- **Problem details**
There is one span to output from the data below: the lines starting at the line with "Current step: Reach" and ending at the line with "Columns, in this". Output it exactly, ends included, nothing more.

========

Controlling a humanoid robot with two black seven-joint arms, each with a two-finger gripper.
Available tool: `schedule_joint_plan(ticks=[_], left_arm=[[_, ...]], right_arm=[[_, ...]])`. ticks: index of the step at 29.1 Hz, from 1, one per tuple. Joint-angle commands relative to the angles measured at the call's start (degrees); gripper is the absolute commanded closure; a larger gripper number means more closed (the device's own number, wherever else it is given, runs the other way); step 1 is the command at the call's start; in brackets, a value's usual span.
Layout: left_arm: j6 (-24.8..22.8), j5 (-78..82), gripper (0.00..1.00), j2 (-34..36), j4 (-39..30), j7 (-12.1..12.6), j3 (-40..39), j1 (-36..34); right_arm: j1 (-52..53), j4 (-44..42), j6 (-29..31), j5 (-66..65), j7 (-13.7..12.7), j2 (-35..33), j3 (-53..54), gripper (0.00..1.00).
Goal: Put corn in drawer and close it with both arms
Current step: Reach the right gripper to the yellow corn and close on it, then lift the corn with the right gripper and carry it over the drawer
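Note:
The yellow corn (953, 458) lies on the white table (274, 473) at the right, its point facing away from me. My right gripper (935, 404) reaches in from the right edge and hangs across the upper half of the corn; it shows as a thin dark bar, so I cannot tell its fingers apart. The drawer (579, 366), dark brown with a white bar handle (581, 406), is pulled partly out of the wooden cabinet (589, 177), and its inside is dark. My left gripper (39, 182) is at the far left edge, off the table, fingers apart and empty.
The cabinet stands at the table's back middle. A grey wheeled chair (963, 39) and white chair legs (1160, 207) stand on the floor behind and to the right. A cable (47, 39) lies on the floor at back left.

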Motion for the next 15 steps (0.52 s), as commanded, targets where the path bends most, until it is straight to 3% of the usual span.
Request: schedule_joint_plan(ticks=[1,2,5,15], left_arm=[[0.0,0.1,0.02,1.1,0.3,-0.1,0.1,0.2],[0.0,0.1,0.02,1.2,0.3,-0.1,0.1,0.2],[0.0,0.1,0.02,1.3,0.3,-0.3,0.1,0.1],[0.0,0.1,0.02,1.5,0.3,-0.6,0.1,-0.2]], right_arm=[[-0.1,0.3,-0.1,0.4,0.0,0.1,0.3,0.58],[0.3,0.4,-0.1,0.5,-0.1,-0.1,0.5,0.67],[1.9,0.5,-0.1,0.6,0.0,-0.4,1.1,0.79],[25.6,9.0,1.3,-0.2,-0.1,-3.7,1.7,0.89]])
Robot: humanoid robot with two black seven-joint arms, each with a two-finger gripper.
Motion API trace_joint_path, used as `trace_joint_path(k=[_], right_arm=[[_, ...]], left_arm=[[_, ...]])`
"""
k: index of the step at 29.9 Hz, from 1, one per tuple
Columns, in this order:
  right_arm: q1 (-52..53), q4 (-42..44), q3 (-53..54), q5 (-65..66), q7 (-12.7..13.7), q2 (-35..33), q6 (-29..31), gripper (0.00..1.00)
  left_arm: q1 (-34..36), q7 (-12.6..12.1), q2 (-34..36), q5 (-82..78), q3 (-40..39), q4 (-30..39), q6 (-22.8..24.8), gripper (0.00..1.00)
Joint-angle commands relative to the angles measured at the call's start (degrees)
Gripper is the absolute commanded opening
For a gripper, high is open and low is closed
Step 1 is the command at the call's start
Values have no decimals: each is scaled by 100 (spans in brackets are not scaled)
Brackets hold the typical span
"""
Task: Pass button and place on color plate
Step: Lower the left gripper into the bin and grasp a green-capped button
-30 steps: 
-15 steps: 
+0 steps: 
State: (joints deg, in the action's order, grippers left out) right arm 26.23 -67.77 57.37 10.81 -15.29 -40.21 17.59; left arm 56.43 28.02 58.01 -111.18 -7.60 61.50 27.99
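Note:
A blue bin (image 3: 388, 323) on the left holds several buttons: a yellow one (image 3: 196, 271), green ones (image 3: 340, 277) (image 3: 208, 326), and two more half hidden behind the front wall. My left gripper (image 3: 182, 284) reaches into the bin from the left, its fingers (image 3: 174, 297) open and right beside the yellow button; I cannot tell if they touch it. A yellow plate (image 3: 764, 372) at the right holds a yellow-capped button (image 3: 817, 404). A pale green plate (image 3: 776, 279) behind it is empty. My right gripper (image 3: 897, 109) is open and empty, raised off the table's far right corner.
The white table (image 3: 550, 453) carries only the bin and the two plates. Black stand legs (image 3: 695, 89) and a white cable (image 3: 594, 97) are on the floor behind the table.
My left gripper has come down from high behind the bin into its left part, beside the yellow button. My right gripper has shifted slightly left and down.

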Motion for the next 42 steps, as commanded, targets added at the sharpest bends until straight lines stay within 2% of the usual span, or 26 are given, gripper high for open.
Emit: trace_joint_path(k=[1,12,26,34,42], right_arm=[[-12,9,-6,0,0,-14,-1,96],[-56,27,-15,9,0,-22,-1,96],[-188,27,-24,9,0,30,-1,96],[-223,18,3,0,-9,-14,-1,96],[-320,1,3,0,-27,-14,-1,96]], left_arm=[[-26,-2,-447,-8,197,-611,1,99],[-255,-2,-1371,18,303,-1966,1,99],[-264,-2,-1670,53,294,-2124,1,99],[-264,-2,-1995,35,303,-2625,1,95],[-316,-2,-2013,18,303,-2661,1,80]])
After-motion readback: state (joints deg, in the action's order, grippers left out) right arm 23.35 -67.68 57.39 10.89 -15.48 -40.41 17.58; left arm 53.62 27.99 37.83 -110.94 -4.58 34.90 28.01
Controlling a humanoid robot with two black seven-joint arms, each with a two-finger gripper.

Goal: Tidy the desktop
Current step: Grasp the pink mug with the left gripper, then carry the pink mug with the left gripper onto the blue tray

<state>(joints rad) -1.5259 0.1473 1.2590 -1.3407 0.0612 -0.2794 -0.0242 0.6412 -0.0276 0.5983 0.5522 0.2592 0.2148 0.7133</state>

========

- **Result for this exercise**
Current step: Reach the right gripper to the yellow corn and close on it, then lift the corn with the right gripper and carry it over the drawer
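Note:
The yellow corn (953, 458) lies on the white table (274, 473) at the right, its point facing away from me. My right gripper (935, 404) reaches in from the right edge and hangs across the upper half of the corn; it shows as a thin dark bar, so I cannot tell its fingers apart. The drawer (579, 366), dark brown with a white bar handle (581, 406), is pulled partly out of the wooden cabinet (589, 177), and its inside is dark. My left gripper (39, 182) is at the far left edge, off the table, fingers apart and empty.
The cabinet stands at the table's back middle. A grey wheeled chair (963, 39) and white chair legs (1160, 207) stand on the floor behind and to the right. A cable (47, 39) lies on the floor at back left.
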
Motion for the next 15 steps (0.52 s), as commanded, targets where the path bends most, until it is straight to 3% of the usual span.
Request: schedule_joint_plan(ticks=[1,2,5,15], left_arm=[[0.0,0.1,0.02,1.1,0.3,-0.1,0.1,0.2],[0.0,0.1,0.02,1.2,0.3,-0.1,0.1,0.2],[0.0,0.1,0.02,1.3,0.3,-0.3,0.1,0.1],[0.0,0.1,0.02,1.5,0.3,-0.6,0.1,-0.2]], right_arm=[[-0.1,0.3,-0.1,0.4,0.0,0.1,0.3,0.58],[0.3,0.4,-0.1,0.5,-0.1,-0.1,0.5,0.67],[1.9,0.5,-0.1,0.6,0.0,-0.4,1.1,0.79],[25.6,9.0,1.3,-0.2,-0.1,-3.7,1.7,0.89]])
Robot: humanoid robot with two black seven-joint arms, each with a two-finger gripper.
Motion API trace_joint_path, used as `trace_joint_path(k=[_], right_arm=[[_, ...]], left_arm=[[_, ...]])`
"""
k: index of the step at 29.9 Hz, from 1, one per tuple
Columns, in this order:

This response contains the complete answer.